■ What you should do: Repeat the lines beginning at the one with "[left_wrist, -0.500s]" and running to the end of the material, keeping the first and last of them, exactly as they appear.

■ Source material:
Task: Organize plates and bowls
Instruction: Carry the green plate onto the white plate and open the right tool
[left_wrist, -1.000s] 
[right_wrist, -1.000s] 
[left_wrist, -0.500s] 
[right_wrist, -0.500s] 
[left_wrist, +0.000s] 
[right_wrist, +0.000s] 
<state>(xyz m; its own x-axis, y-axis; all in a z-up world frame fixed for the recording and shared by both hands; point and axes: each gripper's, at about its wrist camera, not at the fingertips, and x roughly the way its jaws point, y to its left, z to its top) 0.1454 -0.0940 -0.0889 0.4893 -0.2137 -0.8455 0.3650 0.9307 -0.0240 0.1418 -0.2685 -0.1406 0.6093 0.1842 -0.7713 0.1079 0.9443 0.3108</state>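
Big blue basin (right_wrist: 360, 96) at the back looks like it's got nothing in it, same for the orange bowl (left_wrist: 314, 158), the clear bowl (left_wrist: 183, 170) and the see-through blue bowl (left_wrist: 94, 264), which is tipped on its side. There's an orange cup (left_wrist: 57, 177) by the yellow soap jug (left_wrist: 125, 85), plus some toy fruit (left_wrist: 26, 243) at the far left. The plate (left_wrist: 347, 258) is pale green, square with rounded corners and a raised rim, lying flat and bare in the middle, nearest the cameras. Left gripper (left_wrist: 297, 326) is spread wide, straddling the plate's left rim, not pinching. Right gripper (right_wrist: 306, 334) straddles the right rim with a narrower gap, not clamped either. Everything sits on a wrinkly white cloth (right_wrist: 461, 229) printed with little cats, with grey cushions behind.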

■ Written solution:
[left_wrist, -0.500s] 
[right_wrist, -0.500s] 
[left_wrist, +0.000s] 
[right_wrist, +0.000s] 
<state>(xyz m; its own x-axis, y-axis; all in a z-up world frame fixed for the recording and shared by both hands; point and axes: each gripper's, at about its wrist camera, not at the fingertips, and x roughly the way its jaws point, y to its left, z to its top) 0.1454 -0.0940 -0.0889 0.4893 -0.2137 -0.8455 0.3650 0.9307 -0.0240 0.1418 -0.2685 -0.1406 0.6093 0.1842 -0.7713 0.1079 0.9443 0.3108</state>
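Big blue basin (right_wrist: 360, 96) at the back looks like it's got nothing in it, same for the orange bowl (left_wrist: 314, 158), the clear bowl (left_wrist: 183, 170) and the see-through blue bowl (left_wrist: 94, 264), which is tipped on its side. There's an orange cup (left_wrist: 57, 177) by the yellow soap jug (left_wrist: 125, 85), plus some toy fruit (left_wrist: 26, 243) at the far left. The plate (left_wrist: 347, 258) is pale green, square with rounded corners and a raised rim, lying flat and bare in the middle, nearest the cameras. Left gripper (left_wrist: 297, 326) is spread wide, straddling the plate's left rim, not pinching. Right gripper (right_wrist: 306, 334) straddles the right rim with a narrower gap, not clamped either. Everything sits on a wrinkly white cloth (right_wrist: 461, 229) printed with little cats, with grey cushions behind.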

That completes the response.